# Nazi Guard



## CaptianEzekyleAbbadon (Feb 6, 2009)

hey all my mates wanted me to make him a nazi guard army dont know any ideas for stats for hitler as i have made him as well or any special rules for him. its traitor guard though


----------



## Ryuzaki (Nov 1, 2009)

I hate to be the one to put a damper on things, but this idea can be very offensive to alot of people. Promoting an army who slaughtered millions upon millions of innocents will be seen as disrespectful to say the least. Tread carefully...


----------



## CaptianEzekyleAbbadon (Feb 6, 2009)

yea i see where you are going but its not my army its my friends


----------



## Ryuzaki (Nov 1, 2009)

It's only fair to warn him then.


----------



## Necrosis (Nov 1, 2008)

Well first as Ryu said some people should may be offended by this. Yet if he still insits on doing this army then you should use Hitler as a count as hero for Creed or someone else.


----------



## Dire Wolf (Jul 16, 2009)

I think Herman Von Strab is based on Hitler. Good luck with that anyway.


----------



## CaptianEzekyleAbbadon (Feb 6, 2009)

ok thanks guys my mate will like it.


----------



## fynn (Sep 19, 2008)

the first question you should ask your friend is, why does he want a guard army based on the nazi's? is it for the uniforms and camo's used? is it for the fighting stlye (and im talking army here, not politics)? or is it just to piss people off?
As been stated some people will be offended by the idea, and he will probaly find any gw store will refuse to let him use the army in store, same as some tournys.
also will be based on the standard german army,( the wermarct, i think thats the spelling, my germans crap), or will be based more on the SS side of the german army (going by the thread titel of nazi army, i say it sounds like the ss side of things)
it the army is going to be based on the standard german army, then make sure you dont use any swastica's or SS runes on any units, and may use a stylelised cross for the main symbol, just to make it look a bit more diferent.
but i strongly surgest you ask you friend why he wants that theame for his army, before you start work on it, becourse if its just to piss people off then you could get some shit for making the army for him.
and im not saying dont do it, just make sure he has valid reasons for it

oh and ps, dont ask this question over on dakadaka, as you will get some serious grife for marely typeing the word nazi in the thread title


----------



## High Marshall Mendark (Jan 25, 2009)

One of my mates has an axis guard army and it has turned out very well for him, his trick, paint up the whole army as you would for a full blown SS gig, but he only painted half of the insignia, so it looked like an s. If you didn't like it, he's still safe, and if u did, well u can tell how awesome it was, for it was magnificently painted and balanced, pretty much WWII in the 41st millenium!


----------



## Ordo Xeno Commander (Jan 17, 2007)

It's Wehrmacht by the way Fynn.

Again, tread carefully. We have had Nazi discussions on this forum before, almost always sparked from someone doing an army based on them. Not a good idea to post this kind of thing. It has had people banned.
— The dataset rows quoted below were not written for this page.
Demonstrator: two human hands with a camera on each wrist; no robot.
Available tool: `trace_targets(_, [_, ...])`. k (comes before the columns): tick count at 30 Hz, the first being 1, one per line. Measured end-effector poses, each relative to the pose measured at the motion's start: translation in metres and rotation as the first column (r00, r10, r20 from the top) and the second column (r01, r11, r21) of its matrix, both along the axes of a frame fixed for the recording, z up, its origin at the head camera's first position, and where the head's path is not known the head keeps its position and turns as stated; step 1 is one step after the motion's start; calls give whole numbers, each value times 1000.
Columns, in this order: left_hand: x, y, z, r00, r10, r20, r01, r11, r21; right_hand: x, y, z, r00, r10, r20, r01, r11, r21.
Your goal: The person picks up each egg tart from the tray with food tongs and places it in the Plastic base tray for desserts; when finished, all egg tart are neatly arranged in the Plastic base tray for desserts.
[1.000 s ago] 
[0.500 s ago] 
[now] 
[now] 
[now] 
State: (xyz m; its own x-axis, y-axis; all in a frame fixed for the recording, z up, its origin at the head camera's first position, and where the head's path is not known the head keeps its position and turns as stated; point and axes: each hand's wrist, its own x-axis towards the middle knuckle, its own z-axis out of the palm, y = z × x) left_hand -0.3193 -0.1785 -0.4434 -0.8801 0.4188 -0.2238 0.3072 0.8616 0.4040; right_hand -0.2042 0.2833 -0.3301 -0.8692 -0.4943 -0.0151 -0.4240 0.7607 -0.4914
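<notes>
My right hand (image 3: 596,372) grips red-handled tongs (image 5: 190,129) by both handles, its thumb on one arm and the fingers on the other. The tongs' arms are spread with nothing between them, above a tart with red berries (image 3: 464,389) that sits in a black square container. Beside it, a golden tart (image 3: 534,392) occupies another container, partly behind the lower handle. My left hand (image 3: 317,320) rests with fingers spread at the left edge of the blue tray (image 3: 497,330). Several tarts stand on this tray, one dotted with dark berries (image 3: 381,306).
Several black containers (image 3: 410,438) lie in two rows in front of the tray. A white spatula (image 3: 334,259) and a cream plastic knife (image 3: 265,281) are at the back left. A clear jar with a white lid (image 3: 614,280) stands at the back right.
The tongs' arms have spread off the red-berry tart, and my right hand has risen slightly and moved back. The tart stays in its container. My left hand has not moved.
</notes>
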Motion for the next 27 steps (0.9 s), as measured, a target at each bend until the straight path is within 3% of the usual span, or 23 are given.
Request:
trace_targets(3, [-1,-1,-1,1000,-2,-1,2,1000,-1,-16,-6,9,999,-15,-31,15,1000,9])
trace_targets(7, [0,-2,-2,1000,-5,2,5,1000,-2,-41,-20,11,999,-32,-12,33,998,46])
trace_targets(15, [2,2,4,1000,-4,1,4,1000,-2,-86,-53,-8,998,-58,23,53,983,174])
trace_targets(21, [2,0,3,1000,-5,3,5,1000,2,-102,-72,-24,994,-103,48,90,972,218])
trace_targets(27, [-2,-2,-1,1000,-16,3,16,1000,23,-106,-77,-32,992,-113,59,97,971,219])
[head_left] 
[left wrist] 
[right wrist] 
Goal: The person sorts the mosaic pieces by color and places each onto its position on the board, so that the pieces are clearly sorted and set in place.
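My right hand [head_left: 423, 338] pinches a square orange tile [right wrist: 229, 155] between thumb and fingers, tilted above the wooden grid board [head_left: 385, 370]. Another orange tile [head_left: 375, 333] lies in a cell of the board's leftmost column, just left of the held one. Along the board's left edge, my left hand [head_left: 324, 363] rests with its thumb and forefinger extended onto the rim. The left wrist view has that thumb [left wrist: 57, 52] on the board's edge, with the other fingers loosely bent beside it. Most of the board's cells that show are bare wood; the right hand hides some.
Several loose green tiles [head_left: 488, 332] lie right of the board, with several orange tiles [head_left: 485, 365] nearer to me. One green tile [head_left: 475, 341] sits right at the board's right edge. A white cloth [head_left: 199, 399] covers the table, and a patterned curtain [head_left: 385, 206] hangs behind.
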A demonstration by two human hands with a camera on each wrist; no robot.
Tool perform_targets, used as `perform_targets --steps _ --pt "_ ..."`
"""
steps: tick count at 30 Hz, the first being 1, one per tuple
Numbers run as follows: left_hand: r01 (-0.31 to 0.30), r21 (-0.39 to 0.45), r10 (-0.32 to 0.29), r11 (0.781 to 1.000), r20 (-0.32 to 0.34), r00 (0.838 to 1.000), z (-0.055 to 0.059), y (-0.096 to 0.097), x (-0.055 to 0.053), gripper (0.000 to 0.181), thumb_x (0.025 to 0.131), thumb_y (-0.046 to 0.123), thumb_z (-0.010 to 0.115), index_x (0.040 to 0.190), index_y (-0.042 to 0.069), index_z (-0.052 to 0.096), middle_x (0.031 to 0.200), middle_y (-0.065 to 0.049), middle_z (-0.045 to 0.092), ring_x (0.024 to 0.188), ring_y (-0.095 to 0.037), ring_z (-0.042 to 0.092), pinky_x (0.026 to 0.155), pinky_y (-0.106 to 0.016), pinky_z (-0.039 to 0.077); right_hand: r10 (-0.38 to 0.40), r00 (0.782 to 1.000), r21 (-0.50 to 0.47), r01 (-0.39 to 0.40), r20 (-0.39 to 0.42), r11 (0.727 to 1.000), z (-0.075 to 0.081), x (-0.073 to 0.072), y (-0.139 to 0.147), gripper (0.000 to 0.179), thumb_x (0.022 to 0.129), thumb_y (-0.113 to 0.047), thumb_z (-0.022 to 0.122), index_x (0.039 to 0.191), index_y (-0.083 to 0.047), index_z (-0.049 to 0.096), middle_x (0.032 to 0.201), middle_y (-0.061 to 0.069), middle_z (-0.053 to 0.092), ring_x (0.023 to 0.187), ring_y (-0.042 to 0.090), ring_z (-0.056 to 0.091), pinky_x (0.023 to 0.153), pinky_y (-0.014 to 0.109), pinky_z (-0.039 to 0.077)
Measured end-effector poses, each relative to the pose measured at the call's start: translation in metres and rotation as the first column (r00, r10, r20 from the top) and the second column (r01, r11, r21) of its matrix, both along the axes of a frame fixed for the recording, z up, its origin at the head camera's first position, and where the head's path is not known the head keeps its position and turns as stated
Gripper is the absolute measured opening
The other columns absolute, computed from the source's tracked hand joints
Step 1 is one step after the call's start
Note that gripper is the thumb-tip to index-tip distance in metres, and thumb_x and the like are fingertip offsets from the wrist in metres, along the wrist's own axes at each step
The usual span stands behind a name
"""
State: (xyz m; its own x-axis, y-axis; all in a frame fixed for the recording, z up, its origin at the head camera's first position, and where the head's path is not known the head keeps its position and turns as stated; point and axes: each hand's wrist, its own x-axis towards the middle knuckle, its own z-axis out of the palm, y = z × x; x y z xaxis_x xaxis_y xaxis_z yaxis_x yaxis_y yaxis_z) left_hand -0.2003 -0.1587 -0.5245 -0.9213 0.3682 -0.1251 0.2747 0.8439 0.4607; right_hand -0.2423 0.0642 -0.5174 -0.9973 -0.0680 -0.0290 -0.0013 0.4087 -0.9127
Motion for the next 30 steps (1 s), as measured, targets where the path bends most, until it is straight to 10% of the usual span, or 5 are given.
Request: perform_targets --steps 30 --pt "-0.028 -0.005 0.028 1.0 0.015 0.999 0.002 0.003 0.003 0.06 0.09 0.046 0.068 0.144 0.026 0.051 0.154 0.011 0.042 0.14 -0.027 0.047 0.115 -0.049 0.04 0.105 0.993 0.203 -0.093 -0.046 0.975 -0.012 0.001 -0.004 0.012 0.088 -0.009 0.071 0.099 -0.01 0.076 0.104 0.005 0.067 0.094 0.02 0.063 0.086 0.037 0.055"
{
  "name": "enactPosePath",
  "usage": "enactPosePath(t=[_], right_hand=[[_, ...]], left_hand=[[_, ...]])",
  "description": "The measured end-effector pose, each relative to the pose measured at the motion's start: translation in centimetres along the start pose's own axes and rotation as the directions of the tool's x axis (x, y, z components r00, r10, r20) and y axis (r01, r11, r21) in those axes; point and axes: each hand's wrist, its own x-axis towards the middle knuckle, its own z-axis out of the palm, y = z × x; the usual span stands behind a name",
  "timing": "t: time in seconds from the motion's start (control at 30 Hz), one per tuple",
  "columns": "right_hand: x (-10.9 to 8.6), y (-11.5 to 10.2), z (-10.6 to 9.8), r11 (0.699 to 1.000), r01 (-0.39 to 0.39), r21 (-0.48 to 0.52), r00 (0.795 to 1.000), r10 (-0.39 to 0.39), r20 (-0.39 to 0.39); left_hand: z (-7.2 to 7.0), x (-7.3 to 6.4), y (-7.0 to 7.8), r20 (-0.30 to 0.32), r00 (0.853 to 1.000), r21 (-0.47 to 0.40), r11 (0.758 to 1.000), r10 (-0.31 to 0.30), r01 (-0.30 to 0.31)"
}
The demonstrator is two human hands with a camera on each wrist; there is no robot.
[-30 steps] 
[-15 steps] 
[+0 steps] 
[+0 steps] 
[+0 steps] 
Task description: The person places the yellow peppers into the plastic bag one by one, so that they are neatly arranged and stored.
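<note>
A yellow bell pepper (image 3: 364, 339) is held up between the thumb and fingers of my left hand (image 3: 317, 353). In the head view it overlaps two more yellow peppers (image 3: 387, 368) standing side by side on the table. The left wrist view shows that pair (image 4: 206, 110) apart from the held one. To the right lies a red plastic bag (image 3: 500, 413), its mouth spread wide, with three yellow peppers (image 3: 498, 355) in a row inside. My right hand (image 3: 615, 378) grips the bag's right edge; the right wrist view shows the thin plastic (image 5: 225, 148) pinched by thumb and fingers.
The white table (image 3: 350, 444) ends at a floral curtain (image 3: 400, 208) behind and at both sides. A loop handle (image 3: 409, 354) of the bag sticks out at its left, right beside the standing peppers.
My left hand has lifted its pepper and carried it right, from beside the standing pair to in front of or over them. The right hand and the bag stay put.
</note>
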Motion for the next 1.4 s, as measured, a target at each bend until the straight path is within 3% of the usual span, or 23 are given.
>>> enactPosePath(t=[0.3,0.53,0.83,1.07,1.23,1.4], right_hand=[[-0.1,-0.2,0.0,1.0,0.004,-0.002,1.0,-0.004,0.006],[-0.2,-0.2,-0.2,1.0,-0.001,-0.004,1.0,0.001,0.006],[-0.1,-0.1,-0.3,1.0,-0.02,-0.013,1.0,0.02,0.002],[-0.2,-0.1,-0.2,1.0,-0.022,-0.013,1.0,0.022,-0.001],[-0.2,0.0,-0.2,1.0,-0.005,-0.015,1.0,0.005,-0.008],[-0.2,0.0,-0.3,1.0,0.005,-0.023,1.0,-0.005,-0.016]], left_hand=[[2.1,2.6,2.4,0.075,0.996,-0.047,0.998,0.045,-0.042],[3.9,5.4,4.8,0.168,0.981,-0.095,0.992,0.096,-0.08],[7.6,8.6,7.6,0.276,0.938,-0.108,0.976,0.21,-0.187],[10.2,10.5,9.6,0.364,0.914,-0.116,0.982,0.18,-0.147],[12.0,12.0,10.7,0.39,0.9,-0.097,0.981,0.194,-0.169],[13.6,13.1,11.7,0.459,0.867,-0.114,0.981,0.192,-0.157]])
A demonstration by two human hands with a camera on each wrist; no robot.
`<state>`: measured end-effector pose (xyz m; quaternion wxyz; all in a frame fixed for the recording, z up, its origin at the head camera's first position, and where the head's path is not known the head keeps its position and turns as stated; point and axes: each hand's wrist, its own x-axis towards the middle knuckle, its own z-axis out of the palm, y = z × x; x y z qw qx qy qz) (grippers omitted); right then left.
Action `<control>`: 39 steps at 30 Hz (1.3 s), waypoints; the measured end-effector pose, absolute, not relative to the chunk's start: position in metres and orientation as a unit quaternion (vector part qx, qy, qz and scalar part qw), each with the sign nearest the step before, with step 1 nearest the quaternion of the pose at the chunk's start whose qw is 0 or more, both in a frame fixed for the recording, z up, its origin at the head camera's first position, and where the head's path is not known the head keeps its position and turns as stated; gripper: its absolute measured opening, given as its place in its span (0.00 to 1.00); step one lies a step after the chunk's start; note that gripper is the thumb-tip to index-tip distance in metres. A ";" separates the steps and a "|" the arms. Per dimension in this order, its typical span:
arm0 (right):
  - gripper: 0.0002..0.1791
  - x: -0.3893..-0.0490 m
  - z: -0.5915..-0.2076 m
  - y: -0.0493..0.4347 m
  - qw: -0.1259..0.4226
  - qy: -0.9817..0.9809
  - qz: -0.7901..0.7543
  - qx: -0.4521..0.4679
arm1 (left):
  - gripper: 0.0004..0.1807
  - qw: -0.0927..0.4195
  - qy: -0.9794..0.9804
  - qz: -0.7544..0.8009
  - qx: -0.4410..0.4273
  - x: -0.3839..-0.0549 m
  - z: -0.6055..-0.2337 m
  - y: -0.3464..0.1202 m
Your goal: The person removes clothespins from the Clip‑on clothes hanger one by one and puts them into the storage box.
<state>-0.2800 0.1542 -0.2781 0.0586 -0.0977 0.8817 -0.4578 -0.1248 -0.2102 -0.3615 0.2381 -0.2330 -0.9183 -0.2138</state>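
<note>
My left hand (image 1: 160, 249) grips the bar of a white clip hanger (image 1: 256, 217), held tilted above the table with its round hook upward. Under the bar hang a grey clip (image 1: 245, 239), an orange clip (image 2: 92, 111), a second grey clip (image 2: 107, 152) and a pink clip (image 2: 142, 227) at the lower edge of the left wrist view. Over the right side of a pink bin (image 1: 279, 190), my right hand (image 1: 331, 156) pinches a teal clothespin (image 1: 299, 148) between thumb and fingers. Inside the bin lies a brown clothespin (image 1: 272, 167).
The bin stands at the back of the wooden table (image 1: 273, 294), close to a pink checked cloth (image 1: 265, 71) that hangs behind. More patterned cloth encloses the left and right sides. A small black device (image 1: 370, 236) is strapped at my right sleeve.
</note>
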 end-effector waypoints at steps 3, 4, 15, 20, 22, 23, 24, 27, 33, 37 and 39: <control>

Tactically speaking, Hitler didn't fight, so I'm not sure why you would want stats for him. It's like trying to make stats for the Emp in his current state, ignoring his psyker abilities of course, not that Hitler had them, more like he had psycho abilities . Maybe do his tank aces and use the IG equivalent or something. Have a look at the IG characters and see who suits what role.

Anyway, good luck, tread carefully.


----------



## fynn (Sep 19, 2008)

see, told you i cant spell for shit..........lol


----------



## DaafiejjXD (Jun 22, 2009)

The people before me have already told you to tread carefully, so I won't say more about that.

I strongly suggest you DON'T use the swastika, as that symbol by itself upsets people, let alone an german army with that symbol. Use the WW1 cross, it's not offensive, though still german. As for Hitler...it won't be smart to use him..and if your friend insists on using him, at least give him another name.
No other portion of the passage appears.